La XVI edizione del festival si struttura intorno a un interrogativo: è possibile pensare ad un futuro diverso? Dobbiamo davvero credere che questo mondo sia l’unico possibile come se fossimo pedine in un gioco di una serie distopica?
In/Futuro
Scritto da
Francesco Scaringi
Pubblicato il
È possibile dare inizio a una redenzione, formulare nuovi pensieri di liberazione, divenire diversamente?
La narrazione prevalente designa un tempo di tramonto e decadenza, prospetta un orizzonte offuscato dalle tenebre in attesa della fine e del caos, cioè dell’apocalisse. È proprio così o sono i nostri sguardi che non hanno forza, o coraggio forse, di aprirsi ad altre prospettive, costretti, come gli incatenati nella caverna platonica, a nutrirsi di ombre, distorsioni e illusioni? È possibile – ci chiediamo – un’altra o altre narrazioni, rovesciare l’ordine del discorso, raccontare con l’economia, la filosofia, l’arte, la scienza, la letteratura, il teatro una contro-storia del presente, pur senza parole date, o con segni e locuzioni da ricercare?

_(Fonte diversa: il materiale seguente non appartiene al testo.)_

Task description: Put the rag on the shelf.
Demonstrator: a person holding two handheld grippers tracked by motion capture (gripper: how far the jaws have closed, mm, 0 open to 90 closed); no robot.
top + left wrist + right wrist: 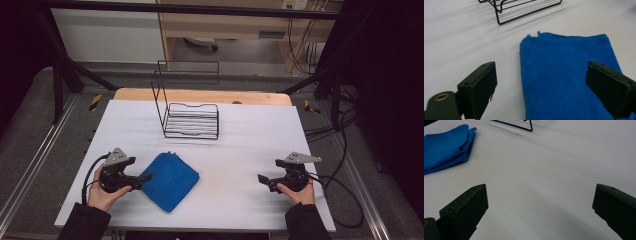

Il grande antropologo Ernesto de Martino, nella sua opera incompiuta su La fine del mondo e le apocalissi culturali, distingueva tra la fine del mondo e la fine di un mondo, sottolineando, in tal modo, due modalità di stare al mondo. La prima, astratta e astorica, presuppone l’impossibilità del riscatto, mentre la seconda definisce la fine di “un mondo culturale” che prelude alla possibilità di una reintegrazione esistenziale, di un riscatto comune e della riformulazione di un “altro mondo”.
Oggi, si lascia credere che “questo mondo” sia l’unico e che può finire. La storia, riposta nel cassetto, non riguarda più gli eventi del mondo e degli esseri umani incastonati entro una natura perenne, priva di movimento e di possibilità altre.
“In/Futuro”, che titola il festival, è una ibrida e ambigua costruzione semantica.
Di fronte alle apocalissi indotte e “predicate” rimette in auge provocatoriamente un termine – “Futuro” – offuscato e bistrattato, reso opaco e silente. Ne ricerca la carica evocativa che merita. Invita a pensare all’avvenire. Senza sottacere (con la barra che taglia-incide tra “In” e “Futuro”) le perturbanti ombre che esso reca con sé nelle trasformazioni che si prospettano o che già operano secondo traiettorie che in futuro potranno determinare la nostra esistenza.
È ancora possibile avere fiducia nel riscatto umano e sociale in un'epoca di neoliberismo dominante?
Insomma, è possibile riattivare speranze? Dare inizio a una redenzione possibile, formulare nuovi pensieri di liberazione, divenire diversamente per un mondo possibile?